Penetapan ini terkait dua izin impor gula kristal mentah (GKM) yang diberikan kepada perusahaan swasta pada 2015 dan 2016.
Khudori, pengamat pertanian dari Asosiasi Ekonomi Politik Indonesia (AEPI), menjelaskan bahwa langkah Tom Lembong dalam memberikan izin impor tersebut dianggap menyalahi aturan.
Baca Juga: Kejagung Duga Tom Lembong Rugikan Negara Rp 400 Miliar Karena Beri Izin Impor Gula
Pada 2015, Tom Lembong memberikan izin impor 105.000 ton GKM kepada PT AP, sebuah perusahaan swasta, padahal peraturan menyatakan bahwa hanya Badan Usaha Milik Negara (BUMN) yang berhak melakukan impor gula.
Khudori juga mengungkapkan kasus kedua, yaitu pada Januari 2016 ketika Tom Lembong kembali mengeluarkan izin impor 300.000 ton GKM kepada PT PPI (Perusahaan Perdagangan Indonesia), sebuah BUMN non-pabrik gula.
"Tom Lembong disalahkan karena menunjuk PPI, yang bukan BUMN produsen gula, untuk mengimpor GKM. Padahal, sesuai aturan, yang diizinkan adalah impor gula kristal putih (GKP)," ujar Khudori dalam keterangannya kepada Kontan.co.id, Rabu (30/10).
Baca Juga: Kejagung Tetapkan Eks Mendag Thomas Lembong Jadi Tersangka Korupsi Impor Gula
Impor GKM ini kemudian diolah menjadi GKP oleh pabrik gula rafinasi, yang sebenarnya hanya berlisensi memproduksi gula kristal rafinasi (GKR) untuk kebutuhan industri, bukan untuk konsumsi masyarakat umum.
Akibatnya, gula tersebut dijual dengan harga tinggi di pasar, mencapai Rp 16.266 per kilogram pada Juli 2016, jauh di atas harga eceran tertinggi (HET) waktu itu yang sebesar Rp 13.000 per kilogram.
Menurut Khudori, keputusan impor ini memicu gejolak harga gula di pasar karena suplai gula tidak memadai sementara permintaan tetap tinggi.

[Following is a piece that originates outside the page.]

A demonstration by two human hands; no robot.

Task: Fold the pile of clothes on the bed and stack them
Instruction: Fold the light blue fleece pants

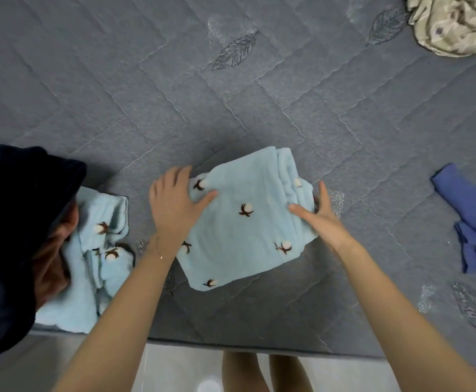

"Langkah ini menyalahi aturan, baik dari sisi proses impor maupun penugasan pengelolaannya. Hasilnya, para pedagang menahan stok gula untuk menaikkan harga," tegas Khudori.
Kejagung juga menemukan bahwa gula impor yang diolah oleh pabrik gula rafinasi tidak digunakan untuk operasi pasar, melainkan dijual kepada masyarakat melalui distributor dengan harga yang jauh di atas HET.
Baca Juga: Respons Tom Lembong Setelah Ditetapkan Tersangka dan Ditahan Kejagung
Selain Tom Lembong, Direktur Pengembangan Bisnis PPI periode 2015-2016 berinisial CS atau Charles Sitorus, juga ditetapkan sebagai tersangka dalam kasus ini.
Khudori menyarankan agar Kejagung tidak hanya fokus pada kasus Tom Lembong, tetapi juga memeriksa keseluruhan kebijakan impor pangan yang berpotensi merugikan negara.
“Kekacauan dalam impor pangan bukan hanya terjadi pada gula, tapi juga pada komoditas lain seperti beras, garam, kedelai, dan daging,” ungkapnya.